> What the task asks
Return all of the data that follows precisely, leaving every image out.

============

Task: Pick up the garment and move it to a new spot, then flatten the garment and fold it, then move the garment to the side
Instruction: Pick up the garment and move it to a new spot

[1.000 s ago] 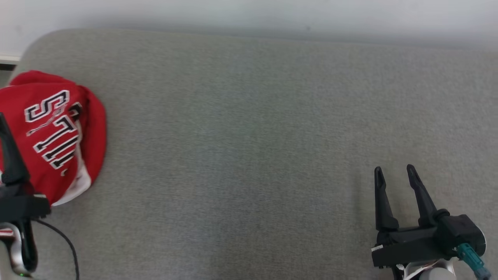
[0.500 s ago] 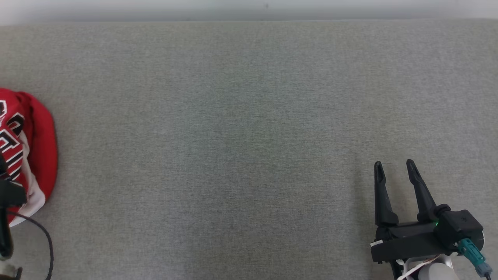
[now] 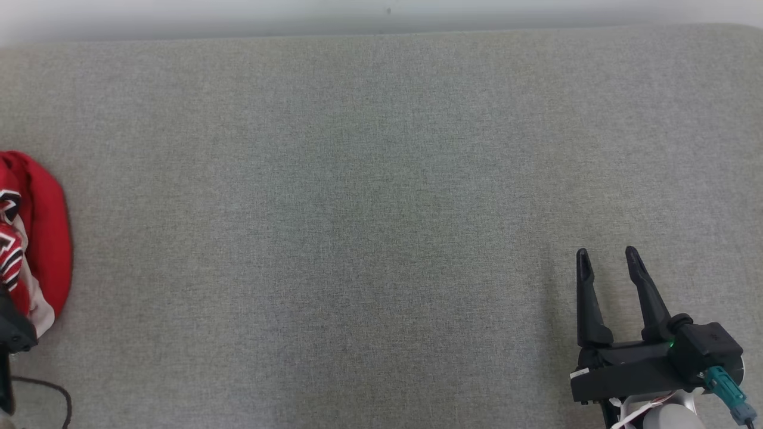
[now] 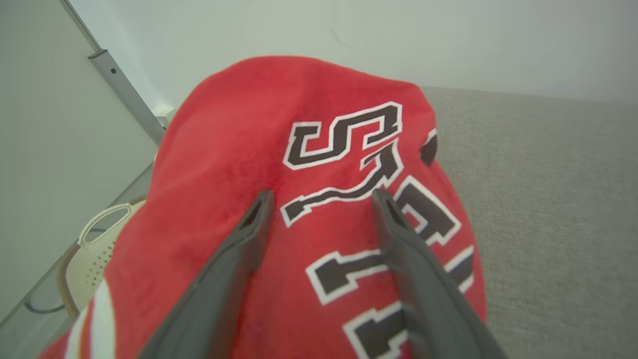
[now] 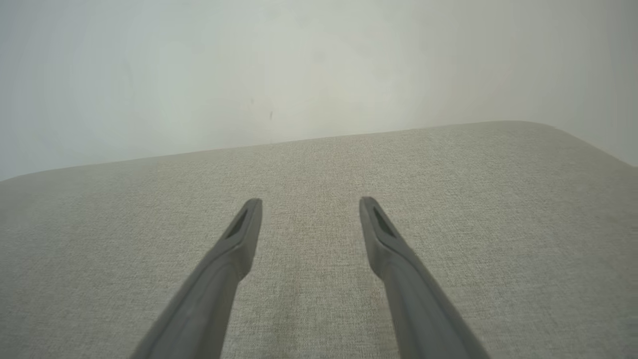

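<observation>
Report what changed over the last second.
The head view swung toward the robot's right, so the crumpled red garment with black-and-white lettering now sits at the picture's left edge; the cloth itself shows no clear move. Nothing was grasped or released. Unchanged: left gripper open over the garment, right gripper open above the grey fabric surface.

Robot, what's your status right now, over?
Left hand open over red garment, not gripping. Right hand open, empty, above grey cushion. Nothing blocking.
</observation>
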### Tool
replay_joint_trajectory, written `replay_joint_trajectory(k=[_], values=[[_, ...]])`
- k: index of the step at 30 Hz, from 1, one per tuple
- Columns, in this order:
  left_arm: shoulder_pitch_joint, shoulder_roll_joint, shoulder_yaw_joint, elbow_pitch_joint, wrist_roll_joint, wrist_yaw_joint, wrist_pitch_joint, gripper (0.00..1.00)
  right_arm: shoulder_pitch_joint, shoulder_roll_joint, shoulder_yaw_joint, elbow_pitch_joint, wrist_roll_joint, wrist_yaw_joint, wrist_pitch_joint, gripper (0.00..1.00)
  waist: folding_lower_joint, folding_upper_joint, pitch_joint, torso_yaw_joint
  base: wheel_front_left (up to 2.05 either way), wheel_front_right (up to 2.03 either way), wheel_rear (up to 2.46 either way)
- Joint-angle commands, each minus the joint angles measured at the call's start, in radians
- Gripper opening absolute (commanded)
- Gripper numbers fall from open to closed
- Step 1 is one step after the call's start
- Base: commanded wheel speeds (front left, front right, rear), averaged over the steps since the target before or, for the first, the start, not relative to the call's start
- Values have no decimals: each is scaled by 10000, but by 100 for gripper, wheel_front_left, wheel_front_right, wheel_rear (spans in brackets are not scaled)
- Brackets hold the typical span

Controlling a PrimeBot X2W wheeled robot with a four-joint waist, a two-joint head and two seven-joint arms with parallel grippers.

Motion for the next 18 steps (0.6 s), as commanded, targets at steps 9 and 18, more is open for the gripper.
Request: replay_joint_trajectory(k=[9, 18], values=[[-700, 225, 92, 1582, -484, 124, 1833, 100, -52, -10, 23, 69, 107, -21, -14, 100, 0, -2, -21, -29, 0, 0, 0], [-888, 270, -55, 2064, -553, 131, 1601, 0, 58, -10, -29, 109, 2, -21, -14, 100, 0, -2, -181, 6, 0, 0, 0]])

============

> Response for this exercise
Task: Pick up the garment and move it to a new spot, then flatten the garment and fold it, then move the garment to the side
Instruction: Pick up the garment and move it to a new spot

[1.000 s ago] 
[0.500 s ago] 
[now] 
[now] 
[now] 

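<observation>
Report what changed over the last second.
The head view swung toward the robot's right, so the crumpled red garment with black-and-white lettering now sits at the picture's left edge; the cloth itself shows no clear move. Nothing was grasped or released. Unchanged: left gripper open over the garment, right gripper open above the grey fabric surface.

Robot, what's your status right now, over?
Left hand open over red garment, not gripping. Right hand open, empty, above grey cushion. Nothing blocking.
</observation>
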### Tool
replay_joint_trajectory, written `replay_joint_trajectory(k=[_], values=[[_, ...]])`
- k: index of the step at 30 Hz, from 1, one per tuple
- Columns, in this order:
  left_arm: shoulder_pitch_joint, shoulder_roll_joint, shoulder_yaw_joint, elbow_pitch_joint, wrist_roll_joint, wrist_yaw_joint, wrist_pitch_joint, gripper (0.00..1.00)
  right_arm: shoulder_pitch_joint, shoulder_roll_joint, shoulder_yaw_joint, elbow_pitch_joint, wrist_roll_joint, wrist_yaw_joint, wrist_pitch_joint, gripper (0.00..1.00)
  waist: folding_lower_joint, folding_upper_joint, pitch_joint, torso_yaw_joint
  base: wheel_front_left (up to 2.05 either way), wheel_front_right (up to 2.03 either way), wheel_rear (up to 2.46 either way)
- Joint-angle commands, each minus the joint angles measured at the call's start, in radians
- Gripper opening absolute (commanded)
- Gripper numbers fall from open to closed
- Step 1 is one step after the call's start
- Base: commanded wheel speeds (front left, front right, rear), averaged over the steps since the target before or, for the first, the start, not relative to the call's start
- Values have no decimals: each is scaled by 10000, but by 100 for gripper, wheel_front_left, wheel_front_right, wheel_rear (spans in brackets are not scaled)
- Brackets hold the typical span

Controlling a PrimeBot X2W wheeled robot with a four-joint waist, a two-joint head and two seven-joint arms with parallel grippers.

Motion for the next 18 steps (0.6 s), as commanded, targets at steps 9 and 18, more is open for the gripper.
Request: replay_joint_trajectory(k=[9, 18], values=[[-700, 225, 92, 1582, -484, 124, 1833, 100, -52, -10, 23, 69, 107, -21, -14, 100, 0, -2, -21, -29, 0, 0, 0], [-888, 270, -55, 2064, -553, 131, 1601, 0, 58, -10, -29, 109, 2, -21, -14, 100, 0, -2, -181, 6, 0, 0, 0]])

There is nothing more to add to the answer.